# EXERCISE DIRECTIONS
The records follow. Filter them to the lines that hold "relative".

Recorded data:
* * * * * * *
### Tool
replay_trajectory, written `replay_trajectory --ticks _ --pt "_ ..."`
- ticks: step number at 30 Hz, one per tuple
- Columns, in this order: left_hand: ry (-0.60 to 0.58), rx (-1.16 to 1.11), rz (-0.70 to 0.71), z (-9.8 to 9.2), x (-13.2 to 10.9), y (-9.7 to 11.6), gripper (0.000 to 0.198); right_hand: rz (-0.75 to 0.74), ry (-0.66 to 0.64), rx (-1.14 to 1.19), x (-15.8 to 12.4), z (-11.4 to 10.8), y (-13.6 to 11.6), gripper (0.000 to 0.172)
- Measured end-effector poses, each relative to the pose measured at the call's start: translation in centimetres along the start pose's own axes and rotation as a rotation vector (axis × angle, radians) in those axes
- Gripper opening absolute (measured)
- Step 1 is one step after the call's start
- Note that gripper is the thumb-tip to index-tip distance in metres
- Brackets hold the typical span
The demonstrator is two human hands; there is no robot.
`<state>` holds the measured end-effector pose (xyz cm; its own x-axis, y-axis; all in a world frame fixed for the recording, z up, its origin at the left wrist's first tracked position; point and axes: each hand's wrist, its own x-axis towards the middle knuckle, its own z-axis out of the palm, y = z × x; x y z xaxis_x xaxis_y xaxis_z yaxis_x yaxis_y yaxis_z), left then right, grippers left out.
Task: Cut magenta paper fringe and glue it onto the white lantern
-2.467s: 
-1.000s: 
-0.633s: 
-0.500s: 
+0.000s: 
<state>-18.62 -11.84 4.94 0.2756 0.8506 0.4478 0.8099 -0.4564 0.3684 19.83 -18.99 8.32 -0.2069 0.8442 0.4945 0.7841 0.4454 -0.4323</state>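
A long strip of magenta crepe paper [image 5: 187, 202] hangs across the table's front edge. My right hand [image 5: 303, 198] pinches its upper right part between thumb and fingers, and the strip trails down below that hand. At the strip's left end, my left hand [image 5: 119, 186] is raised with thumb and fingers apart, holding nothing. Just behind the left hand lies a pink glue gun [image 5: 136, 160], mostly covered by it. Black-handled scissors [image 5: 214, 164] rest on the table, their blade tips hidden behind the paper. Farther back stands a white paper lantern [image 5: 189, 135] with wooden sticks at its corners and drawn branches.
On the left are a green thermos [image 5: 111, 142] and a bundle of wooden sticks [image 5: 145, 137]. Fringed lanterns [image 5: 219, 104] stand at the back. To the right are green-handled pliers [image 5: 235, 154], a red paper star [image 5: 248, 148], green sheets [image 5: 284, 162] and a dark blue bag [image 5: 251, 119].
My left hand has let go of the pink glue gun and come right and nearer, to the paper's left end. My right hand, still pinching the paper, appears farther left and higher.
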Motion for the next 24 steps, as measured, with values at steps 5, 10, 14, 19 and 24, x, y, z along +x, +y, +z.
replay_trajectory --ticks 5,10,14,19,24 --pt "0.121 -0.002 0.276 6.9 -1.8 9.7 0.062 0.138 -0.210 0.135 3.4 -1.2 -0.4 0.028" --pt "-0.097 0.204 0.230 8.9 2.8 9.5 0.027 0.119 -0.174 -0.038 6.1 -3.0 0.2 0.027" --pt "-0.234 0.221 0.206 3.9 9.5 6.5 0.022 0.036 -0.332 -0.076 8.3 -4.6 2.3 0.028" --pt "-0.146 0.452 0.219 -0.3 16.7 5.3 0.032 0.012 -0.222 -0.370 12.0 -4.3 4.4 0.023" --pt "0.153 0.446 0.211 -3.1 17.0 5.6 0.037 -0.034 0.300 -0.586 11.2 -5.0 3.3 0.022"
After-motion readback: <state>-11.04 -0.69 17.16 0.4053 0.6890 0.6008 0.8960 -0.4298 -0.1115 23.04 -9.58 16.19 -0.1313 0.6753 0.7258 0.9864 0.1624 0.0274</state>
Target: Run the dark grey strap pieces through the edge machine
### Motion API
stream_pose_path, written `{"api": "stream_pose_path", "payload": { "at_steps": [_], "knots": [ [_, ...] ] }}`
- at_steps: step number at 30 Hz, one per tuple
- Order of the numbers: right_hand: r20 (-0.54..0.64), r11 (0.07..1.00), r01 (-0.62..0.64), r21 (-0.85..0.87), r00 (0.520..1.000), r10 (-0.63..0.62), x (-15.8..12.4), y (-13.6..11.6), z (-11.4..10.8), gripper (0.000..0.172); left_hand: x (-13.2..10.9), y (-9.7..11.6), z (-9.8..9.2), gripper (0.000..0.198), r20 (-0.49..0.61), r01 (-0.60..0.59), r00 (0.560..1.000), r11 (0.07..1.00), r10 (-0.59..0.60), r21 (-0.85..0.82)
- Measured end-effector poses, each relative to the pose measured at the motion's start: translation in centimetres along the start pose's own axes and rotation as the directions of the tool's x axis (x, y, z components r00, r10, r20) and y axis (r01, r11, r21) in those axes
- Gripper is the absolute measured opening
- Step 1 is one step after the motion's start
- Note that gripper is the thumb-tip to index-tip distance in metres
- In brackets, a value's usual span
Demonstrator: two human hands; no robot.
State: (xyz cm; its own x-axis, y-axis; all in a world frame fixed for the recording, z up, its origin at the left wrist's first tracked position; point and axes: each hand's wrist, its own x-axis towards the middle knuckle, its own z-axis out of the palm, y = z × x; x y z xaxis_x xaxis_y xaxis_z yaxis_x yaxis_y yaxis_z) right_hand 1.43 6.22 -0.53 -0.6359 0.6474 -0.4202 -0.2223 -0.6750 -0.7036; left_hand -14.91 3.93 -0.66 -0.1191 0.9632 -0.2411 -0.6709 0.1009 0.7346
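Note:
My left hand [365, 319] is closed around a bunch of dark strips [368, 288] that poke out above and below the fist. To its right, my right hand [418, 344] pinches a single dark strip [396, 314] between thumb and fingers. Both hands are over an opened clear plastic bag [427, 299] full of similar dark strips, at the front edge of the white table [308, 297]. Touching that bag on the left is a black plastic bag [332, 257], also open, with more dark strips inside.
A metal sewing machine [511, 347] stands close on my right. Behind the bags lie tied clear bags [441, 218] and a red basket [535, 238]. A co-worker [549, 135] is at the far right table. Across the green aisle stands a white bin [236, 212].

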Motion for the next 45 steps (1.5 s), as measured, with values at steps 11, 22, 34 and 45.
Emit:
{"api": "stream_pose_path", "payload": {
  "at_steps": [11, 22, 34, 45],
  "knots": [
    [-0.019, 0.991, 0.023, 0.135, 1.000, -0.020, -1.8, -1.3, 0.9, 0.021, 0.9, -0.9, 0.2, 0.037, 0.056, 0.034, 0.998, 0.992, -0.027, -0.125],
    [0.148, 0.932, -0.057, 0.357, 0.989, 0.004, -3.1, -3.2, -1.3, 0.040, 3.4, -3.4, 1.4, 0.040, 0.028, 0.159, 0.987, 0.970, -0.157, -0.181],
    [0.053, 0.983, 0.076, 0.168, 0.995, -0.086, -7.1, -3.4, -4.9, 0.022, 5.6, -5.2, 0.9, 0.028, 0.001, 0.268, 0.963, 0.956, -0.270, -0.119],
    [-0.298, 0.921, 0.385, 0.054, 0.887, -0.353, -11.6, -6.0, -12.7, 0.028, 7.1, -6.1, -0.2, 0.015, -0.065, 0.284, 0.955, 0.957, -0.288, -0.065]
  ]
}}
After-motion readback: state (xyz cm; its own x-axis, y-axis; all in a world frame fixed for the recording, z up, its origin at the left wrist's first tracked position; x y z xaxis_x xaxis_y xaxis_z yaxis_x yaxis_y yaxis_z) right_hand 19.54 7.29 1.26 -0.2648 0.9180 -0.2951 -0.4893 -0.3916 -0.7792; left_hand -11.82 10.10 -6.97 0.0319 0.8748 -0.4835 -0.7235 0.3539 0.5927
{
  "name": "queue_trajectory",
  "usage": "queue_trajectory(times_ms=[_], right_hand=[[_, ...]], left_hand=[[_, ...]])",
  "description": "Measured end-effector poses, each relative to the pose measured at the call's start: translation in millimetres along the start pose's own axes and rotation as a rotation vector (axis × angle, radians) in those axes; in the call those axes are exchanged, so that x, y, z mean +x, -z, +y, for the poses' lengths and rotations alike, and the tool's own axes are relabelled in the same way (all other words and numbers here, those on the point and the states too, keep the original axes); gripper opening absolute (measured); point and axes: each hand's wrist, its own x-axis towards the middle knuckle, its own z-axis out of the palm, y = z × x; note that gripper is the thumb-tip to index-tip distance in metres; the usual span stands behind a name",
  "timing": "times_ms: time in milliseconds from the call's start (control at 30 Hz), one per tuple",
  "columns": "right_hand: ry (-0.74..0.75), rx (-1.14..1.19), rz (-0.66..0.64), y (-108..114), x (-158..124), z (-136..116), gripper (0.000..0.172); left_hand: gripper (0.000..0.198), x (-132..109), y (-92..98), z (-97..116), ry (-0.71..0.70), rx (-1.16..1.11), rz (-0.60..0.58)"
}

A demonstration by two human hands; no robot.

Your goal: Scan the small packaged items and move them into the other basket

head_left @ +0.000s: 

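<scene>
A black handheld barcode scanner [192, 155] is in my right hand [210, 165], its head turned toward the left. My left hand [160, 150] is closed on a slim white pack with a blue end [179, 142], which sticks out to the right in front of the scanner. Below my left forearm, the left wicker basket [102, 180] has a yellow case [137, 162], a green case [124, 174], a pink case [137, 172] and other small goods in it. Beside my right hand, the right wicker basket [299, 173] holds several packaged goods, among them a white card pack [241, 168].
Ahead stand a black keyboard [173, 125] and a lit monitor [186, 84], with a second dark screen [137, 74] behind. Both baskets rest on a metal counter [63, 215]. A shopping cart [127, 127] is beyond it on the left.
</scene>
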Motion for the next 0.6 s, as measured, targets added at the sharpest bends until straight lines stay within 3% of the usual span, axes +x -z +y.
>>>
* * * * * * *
# PROBLEM SOLUTION
- Measured end-effector poses, each relative to the pose measured at the call's start: translation in centimetres along the start pose's own axes and rotation as a rotation vector (axis × angle, radians) in those axes
- Measured end-effector poses, each relative to the pose measured at the motion's start: translation in centimetres along the start pose's own axes and rotation as the directions of the tool's x axis (x, y, z components r00, r10, r20) and y axis (r01, r11, r21) in those axes
  "description": "Measured end-effector poses, each relative to the pose measured at the call's start: translation in millimetres along the start pose's own axes and rotation as a rotation vector (axis × angle, radians) in those axes; in the call those axes are exchanged, so that x, y, z mean +x, -z, +y, for the poses' lengths and rotations alike, and the tool's own axes are relabelled in the same way (all other words and numbers here, those on the point and the states too, keep the original axes); gripper opening absolute (measured); point and axes: each hand's wrist, its own x-axis towards the middle knuckle, its own z-axis out of the palm, y = z × x; note that gripper is the thumb-tip to index-tip distance in metres; the usual span stands behind a name",

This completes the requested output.